* **The problem**: Scan the records for "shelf" and copy each line that contains it.

* **Collected data entries**:
'''

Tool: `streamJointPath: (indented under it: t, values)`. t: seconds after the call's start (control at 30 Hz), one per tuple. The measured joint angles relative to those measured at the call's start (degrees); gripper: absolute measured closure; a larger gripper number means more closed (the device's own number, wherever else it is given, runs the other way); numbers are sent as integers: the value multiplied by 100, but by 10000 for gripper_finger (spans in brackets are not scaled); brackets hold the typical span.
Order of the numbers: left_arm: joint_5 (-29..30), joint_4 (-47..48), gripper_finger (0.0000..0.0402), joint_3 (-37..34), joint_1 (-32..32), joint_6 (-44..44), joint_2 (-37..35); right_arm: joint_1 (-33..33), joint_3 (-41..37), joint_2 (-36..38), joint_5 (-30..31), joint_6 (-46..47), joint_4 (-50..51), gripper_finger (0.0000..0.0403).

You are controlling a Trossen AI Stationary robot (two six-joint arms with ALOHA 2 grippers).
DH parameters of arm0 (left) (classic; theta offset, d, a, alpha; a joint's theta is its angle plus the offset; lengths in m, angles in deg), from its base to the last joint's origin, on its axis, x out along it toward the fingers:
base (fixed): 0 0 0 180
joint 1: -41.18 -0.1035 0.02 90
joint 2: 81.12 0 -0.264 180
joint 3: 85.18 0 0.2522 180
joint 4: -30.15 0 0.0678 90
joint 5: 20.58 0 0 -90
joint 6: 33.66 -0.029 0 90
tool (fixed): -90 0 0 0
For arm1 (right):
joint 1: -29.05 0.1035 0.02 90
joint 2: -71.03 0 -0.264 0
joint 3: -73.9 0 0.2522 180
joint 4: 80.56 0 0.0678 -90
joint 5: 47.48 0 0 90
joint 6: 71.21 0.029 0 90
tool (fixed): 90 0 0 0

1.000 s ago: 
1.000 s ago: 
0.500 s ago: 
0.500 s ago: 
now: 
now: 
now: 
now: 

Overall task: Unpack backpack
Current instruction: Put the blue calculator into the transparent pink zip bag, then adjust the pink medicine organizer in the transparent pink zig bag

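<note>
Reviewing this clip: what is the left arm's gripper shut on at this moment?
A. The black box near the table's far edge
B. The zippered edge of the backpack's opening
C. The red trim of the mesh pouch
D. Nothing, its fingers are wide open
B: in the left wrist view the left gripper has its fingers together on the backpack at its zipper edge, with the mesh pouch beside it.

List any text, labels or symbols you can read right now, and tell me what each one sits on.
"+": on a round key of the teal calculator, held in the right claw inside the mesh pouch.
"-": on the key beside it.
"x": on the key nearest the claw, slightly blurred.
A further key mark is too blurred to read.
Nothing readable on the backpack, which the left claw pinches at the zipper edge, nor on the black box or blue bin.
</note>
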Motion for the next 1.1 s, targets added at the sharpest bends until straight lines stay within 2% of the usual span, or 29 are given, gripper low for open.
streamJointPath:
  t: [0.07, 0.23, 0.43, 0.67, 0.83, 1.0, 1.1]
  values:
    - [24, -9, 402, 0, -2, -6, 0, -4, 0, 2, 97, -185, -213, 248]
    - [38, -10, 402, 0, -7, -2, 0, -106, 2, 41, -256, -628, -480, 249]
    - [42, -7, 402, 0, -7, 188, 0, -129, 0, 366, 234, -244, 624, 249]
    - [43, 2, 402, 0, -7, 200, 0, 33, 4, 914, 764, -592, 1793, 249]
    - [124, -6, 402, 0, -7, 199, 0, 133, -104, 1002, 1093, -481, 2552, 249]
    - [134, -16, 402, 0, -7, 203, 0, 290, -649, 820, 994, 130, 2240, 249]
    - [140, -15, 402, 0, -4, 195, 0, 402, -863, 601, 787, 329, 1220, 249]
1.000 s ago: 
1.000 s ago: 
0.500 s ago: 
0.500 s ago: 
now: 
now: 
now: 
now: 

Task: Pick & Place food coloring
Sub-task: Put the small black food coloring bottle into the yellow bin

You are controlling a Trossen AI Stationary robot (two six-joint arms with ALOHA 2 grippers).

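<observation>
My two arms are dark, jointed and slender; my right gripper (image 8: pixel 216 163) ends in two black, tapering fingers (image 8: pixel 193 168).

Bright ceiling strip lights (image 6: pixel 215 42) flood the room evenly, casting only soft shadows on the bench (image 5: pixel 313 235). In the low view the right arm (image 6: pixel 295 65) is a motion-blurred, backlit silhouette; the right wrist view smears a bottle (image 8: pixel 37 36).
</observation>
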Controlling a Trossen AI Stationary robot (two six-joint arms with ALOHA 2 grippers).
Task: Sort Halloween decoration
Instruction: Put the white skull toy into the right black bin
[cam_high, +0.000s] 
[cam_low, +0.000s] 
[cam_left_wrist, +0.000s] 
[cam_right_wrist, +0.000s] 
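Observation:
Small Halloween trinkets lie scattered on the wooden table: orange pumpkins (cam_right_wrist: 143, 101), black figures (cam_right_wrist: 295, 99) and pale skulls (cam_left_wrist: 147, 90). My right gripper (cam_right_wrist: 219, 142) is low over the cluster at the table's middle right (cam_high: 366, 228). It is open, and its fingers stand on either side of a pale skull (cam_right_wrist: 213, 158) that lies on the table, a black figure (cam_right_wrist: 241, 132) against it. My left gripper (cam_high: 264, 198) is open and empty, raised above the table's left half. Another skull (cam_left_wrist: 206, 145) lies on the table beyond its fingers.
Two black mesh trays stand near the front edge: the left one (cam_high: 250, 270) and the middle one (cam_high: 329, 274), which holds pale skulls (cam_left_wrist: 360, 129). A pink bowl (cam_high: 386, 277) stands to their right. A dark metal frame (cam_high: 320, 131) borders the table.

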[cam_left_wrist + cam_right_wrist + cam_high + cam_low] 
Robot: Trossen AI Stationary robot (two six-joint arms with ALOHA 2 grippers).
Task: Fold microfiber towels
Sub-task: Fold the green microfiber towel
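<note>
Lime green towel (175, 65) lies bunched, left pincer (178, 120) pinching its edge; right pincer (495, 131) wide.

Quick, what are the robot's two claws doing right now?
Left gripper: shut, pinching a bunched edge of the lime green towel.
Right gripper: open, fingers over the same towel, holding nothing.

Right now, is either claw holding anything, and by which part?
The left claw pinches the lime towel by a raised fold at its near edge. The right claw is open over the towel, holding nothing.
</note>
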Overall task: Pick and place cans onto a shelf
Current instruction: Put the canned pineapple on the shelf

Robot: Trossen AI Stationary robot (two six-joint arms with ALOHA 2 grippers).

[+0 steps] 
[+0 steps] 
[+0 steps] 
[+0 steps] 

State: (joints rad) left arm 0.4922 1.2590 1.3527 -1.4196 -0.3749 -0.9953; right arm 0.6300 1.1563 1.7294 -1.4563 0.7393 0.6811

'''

* **Task output**:
Overall task: Pick and place cans onto a shelf
Current instruction: Put the canned pineapple on the shelf

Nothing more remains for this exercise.